Politics

How Donald Trump Made Billions From Politics

Plenty of rich people have blown fortunes on politics. But no other American has used politics to create as much personal wealth as the 45th president, who left office with a new asset — throngs of people willing to buy almost anything from him, at virtually any price.

onald Trump has built his entire brand around being a winner. But on January 20, 2021, he looked very much the opposite in every way possible. Defeated by voters, then impeached a second time after the Capitol riot he had fomented, Trump arrived back in Palm Beach, Florida, to an empire in distress. His commercial real estate was largely empty, his hotel business bleeding tens of millions, his licensing ventures at a standstill.

A week later, Trump welcomed Wes Moss and Andy Litinsky, former Apprentice contestants, to his private club for a business pitch. Alongside hamburgers and ice cream, the apprentices presented something that piqued the interest of the master: a Trump-branded media and technology company, complete with a social media app like Twitter, a streaming service like Disney+ and a web-hosting platform like Amazon.

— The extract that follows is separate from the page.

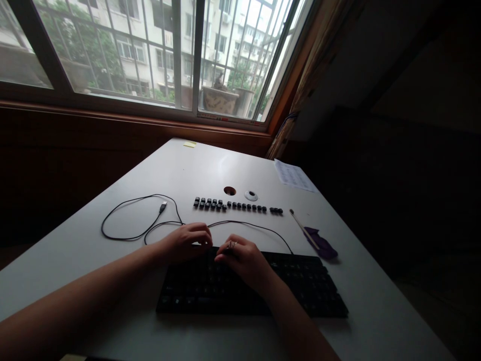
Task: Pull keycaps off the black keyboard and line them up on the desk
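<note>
Working over the upper left part of the keyboard (300, 286), at the lower middle of the frame, with the left hand (190, 240) curled at the far edge and the right hand (246, 255) just beside, fingers bent toward the thumb. Cannot tell whether pinching anything or merely touching, nor tell a ring from a small tool in the glint at the right fingers. Probably best to steady the keyboard flat, use light, straight force, and allow for the dim light. Mind the loose keys (244, 206) lined up mid-frame, easily knocked out of order, and the cable (126, 239) passing close behind the left hand. Note also a stick (299, 222) lying partly on a purple cloth (326, 247) at right, well clear of both hands, and, above the keys, a hole (229, 191) in the surface (203, 165).
</note>
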Demonstrator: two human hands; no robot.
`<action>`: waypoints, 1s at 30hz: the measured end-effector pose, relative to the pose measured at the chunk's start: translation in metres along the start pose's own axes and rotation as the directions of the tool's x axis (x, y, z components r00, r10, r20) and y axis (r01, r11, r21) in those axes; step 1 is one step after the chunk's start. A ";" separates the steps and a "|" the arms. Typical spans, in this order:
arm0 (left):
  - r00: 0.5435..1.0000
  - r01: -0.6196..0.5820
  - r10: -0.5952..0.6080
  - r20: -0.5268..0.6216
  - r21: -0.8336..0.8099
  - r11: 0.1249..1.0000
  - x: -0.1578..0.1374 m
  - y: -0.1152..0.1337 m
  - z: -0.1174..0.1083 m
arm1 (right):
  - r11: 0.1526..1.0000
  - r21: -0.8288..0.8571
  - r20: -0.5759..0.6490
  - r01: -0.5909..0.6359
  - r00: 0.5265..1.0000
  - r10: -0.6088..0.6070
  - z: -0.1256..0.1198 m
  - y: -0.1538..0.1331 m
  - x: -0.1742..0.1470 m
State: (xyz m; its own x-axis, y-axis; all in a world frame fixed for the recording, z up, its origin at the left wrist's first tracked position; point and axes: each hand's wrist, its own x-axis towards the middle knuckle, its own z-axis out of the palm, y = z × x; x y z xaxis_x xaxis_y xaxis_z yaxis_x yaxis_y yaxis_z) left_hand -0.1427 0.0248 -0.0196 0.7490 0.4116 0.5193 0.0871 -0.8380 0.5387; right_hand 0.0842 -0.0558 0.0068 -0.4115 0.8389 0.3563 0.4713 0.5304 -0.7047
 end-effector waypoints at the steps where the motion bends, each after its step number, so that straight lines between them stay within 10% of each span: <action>1: 1.000 0.002 -0.002 0.000 0.003 1.000 0.000 0.000 0.000 | 1.000 -0.020 0.003 0.008 1.000 -0.008 0.000 0.001 -0.001; 30: 0.992 -0.079 0.068 0.105 0.103 0.992 0.002 0.002 -0.001 | 0.996 0.089 -0.110 -0.016 0.994 0.026 0.005 0.005 -0.008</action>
State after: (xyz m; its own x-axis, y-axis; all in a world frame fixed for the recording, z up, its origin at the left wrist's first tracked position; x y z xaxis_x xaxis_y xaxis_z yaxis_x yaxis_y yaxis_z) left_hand -0.1421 0.0242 -0.0169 0.8180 0.3134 0.4823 0.0946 -0.9004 0.4246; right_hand 0.0859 -0.0608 -0.0023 -0.3106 0.8609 0.4031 0.4068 0.5036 -0.7622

The most alluring part of the proposal? Trump would get 90% of the equity—and, according to someone involved in the deal, did not have to invest a thing upfront.

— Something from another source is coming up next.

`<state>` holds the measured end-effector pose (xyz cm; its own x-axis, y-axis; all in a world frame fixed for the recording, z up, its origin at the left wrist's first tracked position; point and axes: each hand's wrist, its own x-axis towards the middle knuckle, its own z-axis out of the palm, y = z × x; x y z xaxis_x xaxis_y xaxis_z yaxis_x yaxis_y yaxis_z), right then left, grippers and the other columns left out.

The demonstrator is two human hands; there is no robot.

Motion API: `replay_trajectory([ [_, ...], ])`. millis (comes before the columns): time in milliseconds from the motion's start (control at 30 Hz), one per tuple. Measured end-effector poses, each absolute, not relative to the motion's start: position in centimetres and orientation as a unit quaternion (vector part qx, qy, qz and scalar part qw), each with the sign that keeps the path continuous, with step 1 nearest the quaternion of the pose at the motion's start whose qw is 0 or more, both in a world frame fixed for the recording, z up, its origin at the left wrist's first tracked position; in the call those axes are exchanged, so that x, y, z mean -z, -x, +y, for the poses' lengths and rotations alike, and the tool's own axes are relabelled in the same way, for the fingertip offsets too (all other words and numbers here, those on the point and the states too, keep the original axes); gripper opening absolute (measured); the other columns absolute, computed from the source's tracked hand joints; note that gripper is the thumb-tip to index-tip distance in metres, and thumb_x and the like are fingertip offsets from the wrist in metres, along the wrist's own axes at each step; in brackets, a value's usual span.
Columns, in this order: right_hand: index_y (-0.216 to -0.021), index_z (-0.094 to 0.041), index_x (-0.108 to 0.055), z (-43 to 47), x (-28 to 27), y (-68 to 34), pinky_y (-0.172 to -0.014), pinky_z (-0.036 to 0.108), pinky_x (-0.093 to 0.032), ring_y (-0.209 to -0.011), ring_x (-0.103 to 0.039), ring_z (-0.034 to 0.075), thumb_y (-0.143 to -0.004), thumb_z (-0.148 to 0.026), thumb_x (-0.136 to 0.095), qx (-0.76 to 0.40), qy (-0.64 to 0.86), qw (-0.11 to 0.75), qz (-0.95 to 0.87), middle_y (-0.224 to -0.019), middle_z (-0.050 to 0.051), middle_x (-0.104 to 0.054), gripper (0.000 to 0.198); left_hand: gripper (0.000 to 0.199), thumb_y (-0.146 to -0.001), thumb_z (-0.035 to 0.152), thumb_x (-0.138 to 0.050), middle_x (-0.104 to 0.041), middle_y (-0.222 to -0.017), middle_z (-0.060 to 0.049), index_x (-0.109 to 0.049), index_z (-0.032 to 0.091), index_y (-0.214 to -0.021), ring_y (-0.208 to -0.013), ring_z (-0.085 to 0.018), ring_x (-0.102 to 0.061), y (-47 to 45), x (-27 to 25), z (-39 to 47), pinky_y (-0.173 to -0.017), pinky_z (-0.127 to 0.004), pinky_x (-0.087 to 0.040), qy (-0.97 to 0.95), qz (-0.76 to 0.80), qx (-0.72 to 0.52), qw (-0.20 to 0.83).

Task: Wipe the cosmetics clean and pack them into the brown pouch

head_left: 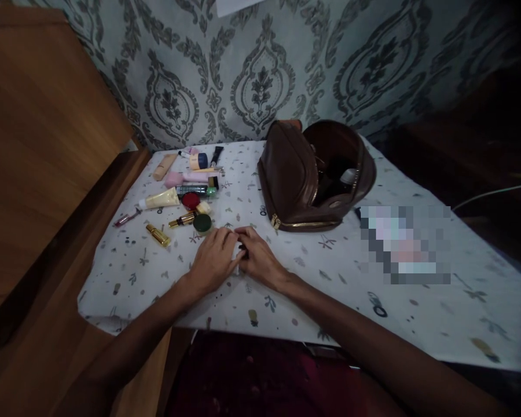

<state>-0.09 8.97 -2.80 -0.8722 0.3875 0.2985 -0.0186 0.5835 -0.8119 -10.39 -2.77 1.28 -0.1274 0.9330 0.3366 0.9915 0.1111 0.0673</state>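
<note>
My left hand (213,259) and my right hand (263,258) meet at the middle of the table, fingertips bent inward and touching or nearly so. A small dark patch shows between them; whether it is an object or shadow I cannot tell. Just beyond my left fingers lies a round dark green-lidded jar (202,223). Left of it are a gold-and-dark tube (183,219) and a gold tube (158,235). A round red compact (190,200) lies behind the jar. Beyond my right hand stands a brown cosmetic bag (289,174), unzipped, with a pale item inside.
A cream squeeze tube (160,199), a beige tube (165,166), a dark-lidded jar (198,160) and a pink brush (191,177) lie at the back left. A blurred-out phone-like object (399,240) lies right. A wooden panel (39,133) borders the left; a patterned wall (260,75) stands behind.
</note>
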Motion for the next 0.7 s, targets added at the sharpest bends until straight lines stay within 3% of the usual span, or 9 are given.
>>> replay_trajectory([
  [133, -0.093, -0.016, -0.061, 9.1, 2.7, 0.2, -0.09, 0.039, -0.051, -0.105, -0.059, 0.025, -0.069, -0.008, -0.056, -0.441, 0.109, 0.22, -0.863, -0.116, 0.012, -0.056, 0.026, 0.02, -0.096, 0.034, -0.048, -0.055, -0.1, -0.01, -0.056, 0.017, -0.099, -0.096, -0.028, -0.055, 10.8, -2.4, -2.1, -0.077, -0.038, -0.049, 0.615, -0.777, 0.106, 0.084],
  [200, -0.093, -0.016, -0.06, 9.1, 2.7, 0.4, -0.088, 0.039, -0.051, -0.1, -0.06, 0.025, -0.067, -0.009, -0.058, -0.443, 0.12, 0.219, -0.861, -0.11, 0.011, -0.058, 0.028, 0.019, -0.095, 0.034, -0.047, -0.056, -0.097, -0.008, -0.058, 0.019, -0.095, -0.093, -0.026, -0.056, 11.1, -2.9, -1.7, -0.075, -0.035, -0.048, 0.617, -0.777, 0.116, 0.051],
  [333, -0.116, -0.018, -0.055, 9.0, 2.7, 0.4, -0.087, 0.04, -0.051, -0.098, -0.06, 0.025, -0.066, -0.011, -0.061, -0.456, 0.143, 0.233, -0.847, -0.107, 0.009, -0.061, 0.05, 0.013, -0.091, 0.028, -0.05, -0.06, -0.088, -0.004, -0.06, 0.022, -0.085, -0.088, -0.022, -0.059, 11.7, -3.1, -0.6, -0.078, -0.033, -0.047, 0.616, -0.765, 0.184, -0.037],
  [500, -0.151, -0.023, -0.024, 8.4, 2.3, 0.1, -0.089, 0.043, -0.051, -0.102, -0.061, 0.027, -0.069, -0.024, -0.076, -0.503, 0.146, 0.199, -0.828, -0.118, 0.011, -0.061, 0.097, 0.012, -0.089, 0.026, -0.049, -0.066, -0.085, -0.002, -0.06, 0.02, -0.089, -0.081, -0.02, -0.061, 13.1, -2.2, 0.4, -0.077, -0.03, -0.046, 0.557, -0.735, 0.359, -0.143],
  [600, -0.156, -0.024, -0.015, 8.3, 2.1, 0.0, -0.085, 0.043, -0.052, -0.095, -0.062, 0.025, -0.071, -0.026, -0.077, -0.516, 0.155, 0.176, -0.824, -0.109, 0.009, -0.063, 0.105, 0.015, -0.088, 0.032, -0.052, -0.062, -0.078, 0.0, -0.058, 0.018, -0.086, -0.073, -0.017, -0.057, 14.0, -1.6, 0.4, -0.07, -0.028, -0.043, 0.507, -0.733, 0.426, -0.157],
  [700, -0.156, -0.025, -0.018, 8.3, 1.8, -0.1, -0.086, 0.043, -0.052, -0.093, -0.062, 0.024, -0.071, -0.026, -0.077, -0.517, 0.149, 0.176, -0.824, -0.106, 0.007, -0.063, 0.103, 0.02, -0.09, 0.037, -0.052, -0.056, -0.07, 0.002, -0.056, 0.018, -0.085, -0.065, -0.014, -0.052, 14.4, -1.2, 0.1, -0.064, -0.026, -0.041, 0.469, -0.727, 0.469, -0.175],
])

So began a four-year transformation that turned America’s most famous real estate billionaire into the first Ameri­can ever to create billions from his politics. Other rich people have run for office, and many, many politicians—including every living ex-president—have leveraged fame and contacts into post-career riches. But no one has cashed in the way, or on the scale, that Trump has.

In early 2021, Forbes estimated that Trump was worth $2.4 billion, with $1.4 billion tied up in traditional commercial property, $1 billion of that concentrated in New York City. Today he returns to The Forbes 400 with an estimated net worth of $4.3 billion, the majority—$2.2 billion as of August 30, the day we locked in values for the list—stemming from the social media business, which went public in March. Just $600 million is now in New York commercial real estate. In less than four years, he has grown and completely transformed a fortune that he built over 40 years.

The presidency surely boosted Trump’s profits in his core ventures, helping lift his operating income to an estima­ted $218 million last year, 58% higher than what he averaged while he was in the White House, according to an analysis of tax returns, financial disclosures, bond filings, credit reports and internal records. Once a middling part of his empire, his golf and club business has become a cash gusher, a way to literally sell access to the most famous man on earth in the form of sky-high initiation fees. Forbes estimates that segment of his holding is now worth $1.1 billion, versus $570 million when he left office, as profits roughly tripled. Also adding to his bottom line: a random assortment of internet-fueled hucksterism encompassing coffee table books, NFTs, Bibles, even bits of the suit he wore to debate Joe Biden in June.